Vive le Roi !


par  P. VINCENT
Publication : octobre 2002
Mise en ligne : 1er janvier 2007

Le roi Bhumibol Adulyadej

Foncièrement démocrate, je ne pensais jamais pousser ce cri, et pourtant c’est ce qui m’arrive aujourd’hui, en communion avec toute la Thaïlande. Ce pays bénéficie en effet d’un roi exceptionnel, qui dépense son temps et son argent dans toutes sortes de projets profitables pour son peuple : barrages, irrigation, reboisement, etc., pour lesquels il s’entoure des gens les plus compétents. Et s’il a aussi une ferme dans le parc de son palais, aucun point commun avec Marie-Antoinette : il s’agit d’une ferme modèle servant de centre de recherches pour des agronomes, des biologistes et autres savants.

Paradoxalement, tout serait parfait si la Thaïlande n’était une démocratie. Car le suffrage universel a hélas permis au bon peuple d’élire celui qui lui avait fait les plus belles promesses, ne doutant pas qu’il serait capable d’enrichir le pays comme il avait si bien su le faire pour lui-même. Naïveté de gens du Tiers - Monde ? Dans un pays voisin du nôtre, on s’y est tout autant laissé prendre ! Et chez nous ? Gardons-nous de juger prématurément un jeune gouvernement qui, de plus, est en vacances : à la rentrée nous allons voir ce que nous allons voir. En Thaïlande où cela ne se passe pas du tout comme cela avait été promis et surtout espéré, c’est le roi lui-même qui s’est fait l’écho des déceptions et des inquiétudes de son peuple, dans le discours à la nation prononcé pour son 74ème anniversaire devant un parterre de 18.000 personnes et toutes les chaînes de TV du pays.

En voici quelques extraits, dans la traduction de Gavroche, le magazine francophone du sud-est asiatique édité à Bangkok : « Aujourd’hui, j’ai l’intention de parler de catastrophe et non de développement. Je crois que nous savons tous que notre pays ne se développe pas ».

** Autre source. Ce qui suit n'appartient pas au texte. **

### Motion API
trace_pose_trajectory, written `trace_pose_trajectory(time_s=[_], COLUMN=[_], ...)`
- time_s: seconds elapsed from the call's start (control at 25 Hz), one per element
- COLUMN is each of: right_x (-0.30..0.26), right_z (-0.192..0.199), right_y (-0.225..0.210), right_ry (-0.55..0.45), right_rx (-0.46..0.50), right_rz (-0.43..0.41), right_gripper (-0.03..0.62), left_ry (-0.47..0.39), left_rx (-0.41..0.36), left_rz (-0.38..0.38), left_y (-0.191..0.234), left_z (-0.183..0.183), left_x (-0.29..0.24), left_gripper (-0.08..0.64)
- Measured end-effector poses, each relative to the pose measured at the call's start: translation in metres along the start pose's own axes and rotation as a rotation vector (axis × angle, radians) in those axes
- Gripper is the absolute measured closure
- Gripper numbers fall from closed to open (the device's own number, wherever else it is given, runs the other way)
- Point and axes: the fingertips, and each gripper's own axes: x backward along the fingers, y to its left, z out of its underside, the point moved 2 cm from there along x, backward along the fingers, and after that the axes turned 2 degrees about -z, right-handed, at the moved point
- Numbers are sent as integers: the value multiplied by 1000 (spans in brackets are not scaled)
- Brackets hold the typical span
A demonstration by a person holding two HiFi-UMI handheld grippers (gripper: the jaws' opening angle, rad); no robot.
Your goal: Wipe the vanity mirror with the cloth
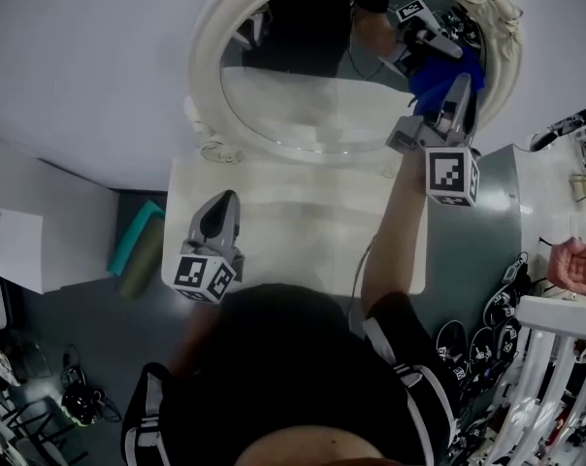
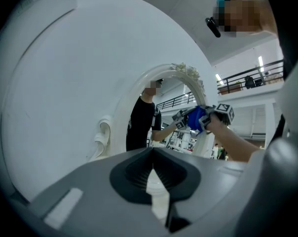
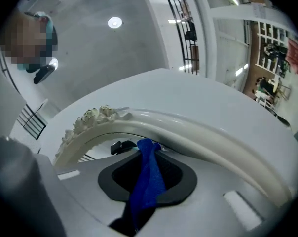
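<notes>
A teal roll [image 1: 130, 244] lies on the grey floor [image 1: 70, 328] beside the white table [image 1: 303, 223], a white box [image 1: 41, 236] further left; 1 white railing [image 1: 563, 314] stands far right.

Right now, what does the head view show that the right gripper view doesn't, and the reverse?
Only the head view shows the left gripper held over the white table. Only the right gripper view shows, close up, the tongs of the right gripper clamped on the blue cloth. Both views show the mirror's ornate frame and that cloth.
</notes>
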Motion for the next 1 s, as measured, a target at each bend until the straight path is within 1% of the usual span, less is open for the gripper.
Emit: trace_pose_trajectory(time_s=[0.2, 0.4, 0.48, 0.56, 0.64, 0.72, 0.76, 0.8, 0.92, 1.0], right_x=[-27, -40, -45, -47, -47, -43, -39, -32, -7, 9], right_z=[-21, -28, -28, -23, -12, 3, 13, 25, 72, 94], right_y=[37, 69, 85, 104, 126, 147, 154, 156, 148, 152], right_ry=[31, 69, 81, 88, 82, 35, 14, 17, 118, 119], right_rx=[184, 394, 488, 604, 734, 851, 894, 932, 1089, 1156], right_rz=[-71, -151, -188, -236, -305, -391, -424, -444, -490, -551], right_gripper=[535, 534, 534, 534, 534, 535, 534, 535, 535, 535], left_ry=[2, 13, 17, 19, 22, 29, 33, 36, 43, 47], left_rx=[7, 8, 8, 11, 13, 15, 15, 15, 14, 11], left_rz=[16, 25, 29, 31, 32, 30, 29, 27, 27, 30], left_y=[-5, -7, -8, -9, -9, -9, -9, -9, -10, -13], left_z=[2, 5, 6, 6, 8, 11, 12, 14, 13, 9], left_x=[-8, -13, -15, -17, -18, -20, -21, -22, -23, -21], left_gripper=[549, 549, 549, 549, 549, 549, 549, 549, 549, 549])
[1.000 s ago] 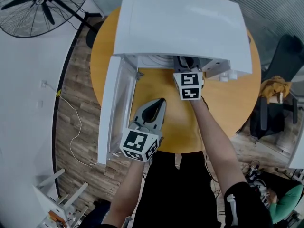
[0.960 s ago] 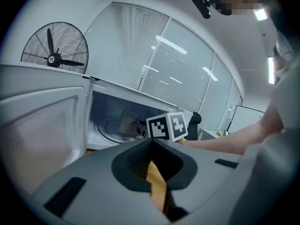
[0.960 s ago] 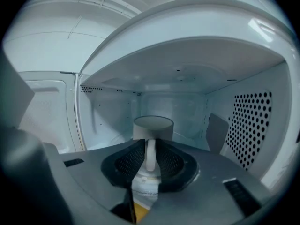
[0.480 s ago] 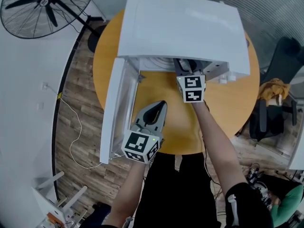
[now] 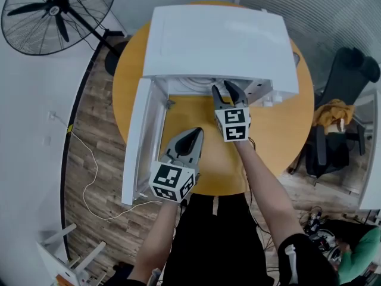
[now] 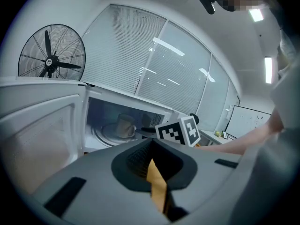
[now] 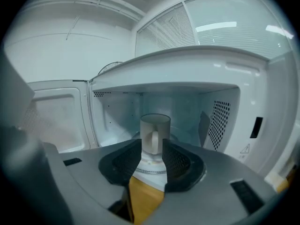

Cela ayant eu un effet visible sur le chef du gouvernement assis au premier rang, le roi alors d’enfoncer le clou : « Je peux voir que le Premier ministre fait grise mine à ces mots. Il se peut qu’il soit contrarié, car il a l’habitude d’affirmer qu’il est content. Mais il s’agit peut-être d’un contentement extérieur et d’un mécontentement intérieur ».

Puis, allusion à l’habitude de celui-ci de s’en prendre à tous ceux, économistes, banquiers, fonctionnaires, journalistes et autres, qui critiquent sa gestion : « Chacun doit modérer son ego. Les gens se fâchent contre ceux qui ont des opinions différentes, mais ils devraient se fâcher contre eux-mêmes. Car nous devons être fâchés contre nous-mêmes quand nous disons une chose un jour, pour affirmer son contraire le lendemain ».

Je connais peu de chefs d’État dans le monde, dont l’autorité morale, même si certains tentent d’y suppléer par un culot hors du commun, leur permettrait de donner de telles leçons.

On dira que, d’une part, dans une dynastie, les qualités ne sont pas forcément héréditaires, et qu’en démocratie les électeurs peuvent revenir périodiquement sur leurs choix. Mais il leur faudra acquérir une sérieuse éducation pour ne pas se laisser tout aussi périodiquement berner par d’autres promesses tout autant illusoires. Notre conditionnement par la publicité ne va pas en ce sens. Et il serait sain, pour nous prémunir contre la propagande des périodes électorales, de nous entraîner chaque jour à décrypter les mensonges de cette publicité omniprésente et dont les concepteurs sont d’ailleurs souvent les mêmes, ce que faisait si plaisamment Coluche.

Le risque d’un “fuhrer” ou d’un “duce” malfaisant reste malheureusement toujours réel, même lorsque ce sont les peuples qui délivrent les permis de conduire.